MANILLA ROAD – Playground Of The Damned
I’ve been fortunate to gain the chance to see a lot of the early pioneers in the metal business through the years. Especially when you are willing to trek to other parts of the country for 2-3 day festivals such as Powermad or the Classic Metal Festival as I did in the late 90’s and early 2000’s. Never expecting to see this Kansas act who started in 1977 and have released such classics through the years as “Crystal Logic”, “The Deluge” and “Mystification”, I gained the chance to see this band twice in 2001 and felt their jaw dropping epic heavy/power metal sound rip me to the core.
Onto studio album number fifteen for the quartet, “Playground Of The Damned” appears to be more of a down to earth affair, with emphasis on melodic singing and tighter arrangements all within the 4 to 7 minute landscape. Does this mean Manilla Road have gone ‘soft’ or more ‘commercial’ in their elder years? No way… you’ll still get the prolonged Mark Shelton guitar solos, the darker musical themes that straddle doom and traditional/epic lines and a thunderous drum assault from Cory Christner.

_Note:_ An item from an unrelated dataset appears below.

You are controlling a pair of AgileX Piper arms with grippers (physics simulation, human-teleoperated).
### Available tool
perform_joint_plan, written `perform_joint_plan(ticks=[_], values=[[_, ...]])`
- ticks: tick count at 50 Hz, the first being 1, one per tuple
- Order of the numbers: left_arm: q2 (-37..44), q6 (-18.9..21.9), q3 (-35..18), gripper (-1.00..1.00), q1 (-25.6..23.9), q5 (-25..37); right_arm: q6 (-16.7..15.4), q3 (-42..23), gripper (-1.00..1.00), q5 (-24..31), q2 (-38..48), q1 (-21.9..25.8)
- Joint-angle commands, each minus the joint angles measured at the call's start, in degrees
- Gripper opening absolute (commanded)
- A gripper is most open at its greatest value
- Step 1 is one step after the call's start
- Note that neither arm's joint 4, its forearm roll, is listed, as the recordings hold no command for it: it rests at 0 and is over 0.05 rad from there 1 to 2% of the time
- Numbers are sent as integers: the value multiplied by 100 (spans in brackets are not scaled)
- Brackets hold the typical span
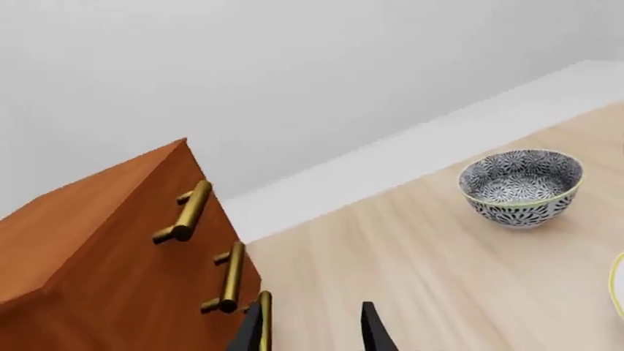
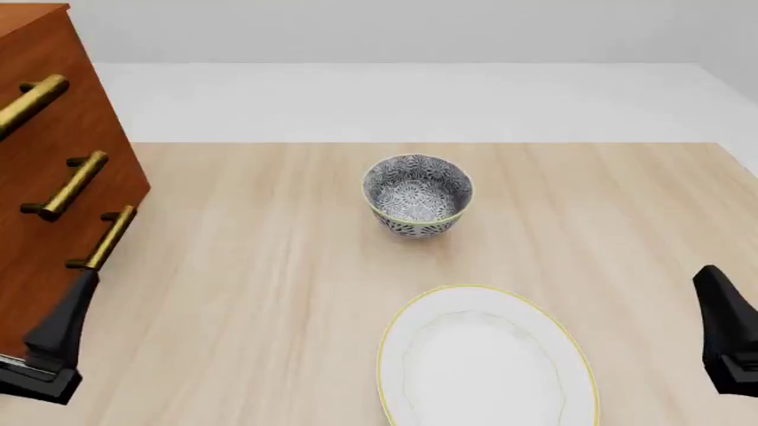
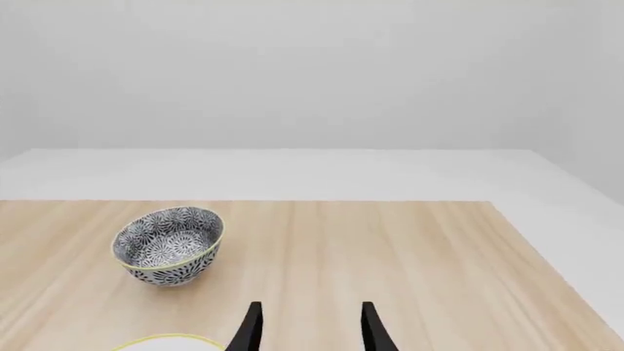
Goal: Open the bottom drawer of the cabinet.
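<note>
The cabinet [image 2: 53, 133] is a reddish-brown chest at the table's left edge, with three brass bar handles stacked down its front. The bottom drawer [image 2: 34, 282] looks pushed in flush, its handle [image 2: 105, 238] the lowest of the three. My left gripper [image 2: 74, 297] is just below and in front of that handle, not touching it. In the left wrist view the gripper [image 1: 312, 333] is open and empty, with the lowest handle [image 1: 264, 308] right beside one finger [image 1: 253, 329]. My right gripper [image 3: 312, 329] hangs open and empty at the table's near right [image 2: 716, 297].
A patterned bowl [image 2: 417, 195] stands mid-table, also seen in both wrist views [image 1: 521, 186] [image 3: 168, 245]. A white plate with a yellow rim [image 2: 485, 359] lies near the front edge. The wooden table [image 2: 261, 266] ends at a pale floor strip behind.
</note>
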Motion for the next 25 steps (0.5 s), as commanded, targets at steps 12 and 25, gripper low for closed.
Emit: perform_joint_plan(ticks=[12, 25], values=[[4417, 2034, 50, 100, -715, -4187, 23, 3, 100, -27, 17, -1], [6673, 2942, 50, 100, -494, -6323, 10, -6, 100, -45, 38, 1]])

The opening 85 seconds of “Jackhammer” lives up to it’s namesake before vocalist Bryan Patrick rises above with his mystical, magical voice – slinking in and out like the best snake charmer in the business. Other numbers like “Grindhouse” and “Art Of War” incorporate fluid acoustics to set up the future electrified action. The bass/drum triplet marching during the verse transitions of “Into The Maelstrom” makes you feel a part of this tribal activity, your arms and body swaying in unison to the rhythms. The production remains basic as Manilla Road prefer to keep their sound as close as possible to what you would hear in a live setting.
This band separate the true believers from the scene jumpers. Their worldwide cult following lives for new material, and “Playground Of The Damned” does not waver in their commitment to unrelenting, non-compromising epic metal.